Exercise description
Take the material below and reproduce, word for word, only the lines from the line with "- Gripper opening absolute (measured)" through the line with "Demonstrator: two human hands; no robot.".

─── Data excerpts ───

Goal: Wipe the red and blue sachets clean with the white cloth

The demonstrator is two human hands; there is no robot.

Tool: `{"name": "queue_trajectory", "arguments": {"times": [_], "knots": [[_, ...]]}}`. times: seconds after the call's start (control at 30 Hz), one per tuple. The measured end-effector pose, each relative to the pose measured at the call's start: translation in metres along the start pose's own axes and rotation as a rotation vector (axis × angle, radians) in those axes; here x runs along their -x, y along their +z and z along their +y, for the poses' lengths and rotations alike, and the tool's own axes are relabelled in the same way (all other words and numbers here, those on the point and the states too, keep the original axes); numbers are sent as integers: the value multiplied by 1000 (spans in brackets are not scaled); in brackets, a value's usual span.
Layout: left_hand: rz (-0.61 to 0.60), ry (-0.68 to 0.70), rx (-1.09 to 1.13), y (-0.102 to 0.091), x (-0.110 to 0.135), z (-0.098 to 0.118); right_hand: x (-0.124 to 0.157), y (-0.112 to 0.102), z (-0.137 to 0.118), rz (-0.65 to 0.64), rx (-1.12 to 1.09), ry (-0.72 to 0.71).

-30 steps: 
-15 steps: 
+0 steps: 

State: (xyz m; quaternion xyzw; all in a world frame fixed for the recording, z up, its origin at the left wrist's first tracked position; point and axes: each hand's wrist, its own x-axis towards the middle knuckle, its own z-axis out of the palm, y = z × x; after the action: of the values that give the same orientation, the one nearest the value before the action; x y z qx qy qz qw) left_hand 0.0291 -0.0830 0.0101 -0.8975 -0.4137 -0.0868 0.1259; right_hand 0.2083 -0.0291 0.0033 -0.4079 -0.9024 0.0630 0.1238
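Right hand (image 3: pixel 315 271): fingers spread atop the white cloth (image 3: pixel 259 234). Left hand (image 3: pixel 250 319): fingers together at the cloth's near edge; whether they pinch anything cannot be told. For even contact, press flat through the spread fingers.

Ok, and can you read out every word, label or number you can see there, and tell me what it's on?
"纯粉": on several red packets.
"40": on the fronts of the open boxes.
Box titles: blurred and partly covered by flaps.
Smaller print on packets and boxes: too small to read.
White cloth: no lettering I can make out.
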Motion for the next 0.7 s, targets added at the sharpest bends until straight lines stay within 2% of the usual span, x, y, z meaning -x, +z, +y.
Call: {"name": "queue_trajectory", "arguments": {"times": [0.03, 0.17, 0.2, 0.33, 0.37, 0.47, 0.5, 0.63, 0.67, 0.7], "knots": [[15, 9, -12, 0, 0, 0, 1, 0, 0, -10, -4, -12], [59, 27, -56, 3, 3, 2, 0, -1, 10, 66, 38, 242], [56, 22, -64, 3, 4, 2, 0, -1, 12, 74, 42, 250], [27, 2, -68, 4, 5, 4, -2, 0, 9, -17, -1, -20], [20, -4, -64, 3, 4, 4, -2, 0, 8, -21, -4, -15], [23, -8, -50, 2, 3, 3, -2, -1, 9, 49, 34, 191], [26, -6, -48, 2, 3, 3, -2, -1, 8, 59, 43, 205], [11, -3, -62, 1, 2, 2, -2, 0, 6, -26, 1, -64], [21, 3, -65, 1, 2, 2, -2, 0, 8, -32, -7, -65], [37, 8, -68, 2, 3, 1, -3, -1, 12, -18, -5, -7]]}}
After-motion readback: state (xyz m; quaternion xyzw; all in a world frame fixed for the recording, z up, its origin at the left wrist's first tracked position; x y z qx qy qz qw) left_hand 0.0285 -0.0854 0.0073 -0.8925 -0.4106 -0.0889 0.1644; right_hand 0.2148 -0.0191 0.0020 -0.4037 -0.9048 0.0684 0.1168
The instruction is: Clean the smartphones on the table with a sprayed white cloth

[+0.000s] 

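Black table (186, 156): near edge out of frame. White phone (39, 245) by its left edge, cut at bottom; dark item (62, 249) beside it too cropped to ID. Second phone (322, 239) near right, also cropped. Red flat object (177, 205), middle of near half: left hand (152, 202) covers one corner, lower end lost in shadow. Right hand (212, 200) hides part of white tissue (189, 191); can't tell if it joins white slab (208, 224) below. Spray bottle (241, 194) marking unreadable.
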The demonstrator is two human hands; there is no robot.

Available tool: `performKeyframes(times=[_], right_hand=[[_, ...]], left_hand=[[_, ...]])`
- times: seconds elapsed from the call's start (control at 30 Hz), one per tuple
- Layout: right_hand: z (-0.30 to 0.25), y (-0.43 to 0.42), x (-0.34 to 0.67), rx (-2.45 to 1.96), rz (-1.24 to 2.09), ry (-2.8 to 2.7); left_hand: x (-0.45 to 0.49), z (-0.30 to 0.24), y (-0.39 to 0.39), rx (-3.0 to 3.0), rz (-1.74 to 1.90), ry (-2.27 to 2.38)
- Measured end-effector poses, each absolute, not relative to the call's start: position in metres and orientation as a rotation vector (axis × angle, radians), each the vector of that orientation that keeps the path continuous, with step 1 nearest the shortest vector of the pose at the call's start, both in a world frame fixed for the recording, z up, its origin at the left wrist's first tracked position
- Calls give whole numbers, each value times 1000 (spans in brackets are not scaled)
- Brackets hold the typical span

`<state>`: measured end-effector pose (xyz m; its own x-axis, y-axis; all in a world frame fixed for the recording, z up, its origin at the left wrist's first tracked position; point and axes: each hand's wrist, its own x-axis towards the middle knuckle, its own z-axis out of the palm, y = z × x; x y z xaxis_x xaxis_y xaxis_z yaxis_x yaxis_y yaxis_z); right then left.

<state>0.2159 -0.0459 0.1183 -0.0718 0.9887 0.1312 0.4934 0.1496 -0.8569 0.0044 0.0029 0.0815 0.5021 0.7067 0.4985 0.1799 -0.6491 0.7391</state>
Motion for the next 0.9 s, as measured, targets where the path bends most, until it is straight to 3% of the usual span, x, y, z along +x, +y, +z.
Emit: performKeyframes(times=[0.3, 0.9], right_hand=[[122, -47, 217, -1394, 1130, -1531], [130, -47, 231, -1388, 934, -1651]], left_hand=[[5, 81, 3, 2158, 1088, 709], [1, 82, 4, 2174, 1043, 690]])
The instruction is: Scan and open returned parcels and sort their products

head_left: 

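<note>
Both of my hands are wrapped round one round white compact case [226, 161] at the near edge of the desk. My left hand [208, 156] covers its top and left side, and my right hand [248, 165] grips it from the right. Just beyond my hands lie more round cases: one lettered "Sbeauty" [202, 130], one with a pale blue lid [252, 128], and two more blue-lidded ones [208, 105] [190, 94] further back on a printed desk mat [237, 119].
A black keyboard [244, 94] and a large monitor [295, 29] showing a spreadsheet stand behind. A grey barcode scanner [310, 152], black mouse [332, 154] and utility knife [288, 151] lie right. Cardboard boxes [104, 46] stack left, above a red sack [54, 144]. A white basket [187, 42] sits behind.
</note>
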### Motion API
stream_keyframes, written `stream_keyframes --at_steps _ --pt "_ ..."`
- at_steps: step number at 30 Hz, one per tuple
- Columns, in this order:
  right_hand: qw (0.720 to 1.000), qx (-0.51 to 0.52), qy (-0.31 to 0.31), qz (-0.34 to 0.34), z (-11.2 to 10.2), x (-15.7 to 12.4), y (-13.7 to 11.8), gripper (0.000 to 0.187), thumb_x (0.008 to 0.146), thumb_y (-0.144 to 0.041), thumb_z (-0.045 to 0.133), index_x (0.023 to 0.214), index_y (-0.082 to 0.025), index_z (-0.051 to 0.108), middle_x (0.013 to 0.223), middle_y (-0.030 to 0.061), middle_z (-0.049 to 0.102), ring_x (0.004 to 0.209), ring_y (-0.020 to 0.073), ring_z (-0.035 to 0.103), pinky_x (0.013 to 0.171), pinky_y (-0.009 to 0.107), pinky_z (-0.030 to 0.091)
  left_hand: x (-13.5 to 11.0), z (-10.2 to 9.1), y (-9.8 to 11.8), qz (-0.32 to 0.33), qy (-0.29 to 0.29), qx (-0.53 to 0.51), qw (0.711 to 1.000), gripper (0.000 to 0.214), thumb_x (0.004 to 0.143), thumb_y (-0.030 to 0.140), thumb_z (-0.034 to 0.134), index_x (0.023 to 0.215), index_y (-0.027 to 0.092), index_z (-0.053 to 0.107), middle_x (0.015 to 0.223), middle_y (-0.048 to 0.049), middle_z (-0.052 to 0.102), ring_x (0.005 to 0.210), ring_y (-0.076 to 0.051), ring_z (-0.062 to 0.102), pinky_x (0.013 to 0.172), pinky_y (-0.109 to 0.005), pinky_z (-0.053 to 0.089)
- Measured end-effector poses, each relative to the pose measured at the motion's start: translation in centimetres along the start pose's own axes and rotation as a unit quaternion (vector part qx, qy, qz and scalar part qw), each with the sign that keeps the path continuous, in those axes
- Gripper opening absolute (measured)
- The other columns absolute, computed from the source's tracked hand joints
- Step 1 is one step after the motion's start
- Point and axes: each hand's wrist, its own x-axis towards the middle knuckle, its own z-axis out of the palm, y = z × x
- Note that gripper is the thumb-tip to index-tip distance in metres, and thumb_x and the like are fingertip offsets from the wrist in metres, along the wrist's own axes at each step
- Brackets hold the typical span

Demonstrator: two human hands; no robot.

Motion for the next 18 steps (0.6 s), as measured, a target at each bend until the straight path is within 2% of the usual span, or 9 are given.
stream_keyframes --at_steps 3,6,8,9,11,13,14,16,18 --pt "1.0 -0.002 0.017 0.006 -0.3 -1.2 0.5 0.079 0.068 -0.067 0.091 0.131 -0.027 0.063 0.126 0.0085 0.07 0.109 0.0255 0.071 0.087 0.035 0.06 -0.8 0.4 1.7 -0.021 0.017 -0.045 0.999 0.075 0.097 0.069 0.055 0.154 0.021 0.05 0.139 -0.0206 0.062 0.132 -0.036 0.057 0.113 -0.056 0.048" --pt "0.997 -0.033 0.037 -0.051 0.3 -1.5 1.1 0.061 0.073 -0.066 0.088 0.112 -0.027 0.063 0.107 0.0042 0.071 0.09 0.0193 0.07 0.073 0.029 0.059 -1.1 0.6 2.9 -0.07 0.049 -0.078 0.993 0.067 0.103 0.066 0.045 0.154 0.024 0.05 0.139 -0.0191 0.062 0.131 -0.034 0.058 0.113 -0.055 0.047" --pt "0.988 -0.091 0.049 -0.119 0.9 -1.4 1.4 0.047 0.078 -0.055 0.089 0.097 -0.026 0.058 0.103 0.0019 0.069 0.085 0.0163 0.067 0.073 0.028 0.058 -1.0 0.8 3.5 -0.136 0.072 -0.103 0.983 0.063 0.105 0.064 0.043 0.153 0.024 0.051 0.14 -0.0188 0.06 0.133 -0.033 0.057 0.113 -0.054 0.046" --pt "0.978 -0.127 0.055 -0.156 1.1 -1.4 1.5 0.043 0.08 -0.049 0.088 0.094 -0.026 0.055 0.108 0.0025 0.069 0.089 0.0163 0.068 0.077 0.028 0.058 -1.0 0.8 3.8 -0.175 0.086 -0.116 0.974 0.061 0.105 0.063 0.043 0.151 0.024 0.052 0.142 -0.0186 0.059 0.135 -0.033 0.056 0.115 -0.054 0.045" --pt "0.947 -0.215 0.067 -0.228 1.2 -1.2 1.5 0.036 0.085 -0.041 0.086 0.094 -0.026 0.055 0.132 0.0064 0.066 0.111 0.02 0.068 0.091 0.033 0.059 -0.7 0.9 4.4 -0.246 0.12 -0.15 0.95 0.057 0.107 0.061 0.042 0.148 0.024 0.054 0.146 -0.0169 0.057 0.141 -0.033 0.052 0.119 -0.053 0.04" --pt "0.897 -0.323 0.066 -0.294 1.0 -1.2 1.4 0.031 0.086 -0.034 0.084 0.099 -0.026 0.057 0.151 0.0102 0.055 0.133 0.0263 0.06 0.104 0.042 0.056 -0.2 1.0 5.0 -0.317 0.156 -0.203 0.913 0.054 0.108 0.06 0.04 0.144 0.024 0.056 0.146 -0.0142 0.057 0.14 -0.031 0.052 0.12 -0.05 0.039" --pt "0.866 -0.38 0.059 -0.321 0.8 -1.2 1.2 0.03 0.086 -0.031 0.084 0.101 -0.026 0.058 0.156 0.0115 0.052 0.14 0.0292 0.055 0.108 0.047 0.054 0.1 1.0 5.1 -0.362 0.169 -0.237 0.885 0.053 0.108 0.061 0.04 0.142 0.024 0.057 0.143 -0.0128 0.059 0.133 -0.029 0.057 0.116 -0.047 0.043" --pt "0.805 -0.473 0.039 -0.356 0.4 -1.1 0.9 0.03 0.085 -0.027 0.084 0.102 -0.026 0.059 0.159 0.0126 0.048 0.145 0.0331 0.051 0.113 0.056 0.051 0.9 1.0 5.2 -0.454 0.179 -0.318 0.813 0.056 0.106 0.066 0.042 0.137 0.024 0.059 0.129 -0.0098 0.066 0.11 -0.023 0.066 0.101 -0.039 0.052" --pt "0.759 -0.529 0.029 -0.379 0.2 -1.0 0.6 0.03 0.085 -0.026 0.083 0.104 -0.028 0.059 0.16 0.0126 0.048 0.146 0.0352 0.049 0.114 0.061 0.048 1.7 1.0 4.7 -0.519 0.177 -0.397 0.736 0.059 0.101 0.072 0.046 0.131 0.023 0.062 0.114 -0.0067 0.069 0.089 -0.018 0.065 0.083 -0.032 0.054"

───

Task solution
- Gripper opening absolute (measured)
- The other columns absolute, computed from the source's tracked hand joints
- Step 1 is one step after the motion's start
- Point and axes: each hand's wrist, its own x-axis towards the middle knuckle, its own z-axis out of the palm, y = z × x
- Note that gripper is the thumb-tip to index-tip distance in metres, and thumb_x and the like are fingertip offsets from the wrist in metres, along the wrist's own axes at each step
- Brackets hold the typical span

Demonstrator: two human hands; no robot.

There is nothing else to add to the answer.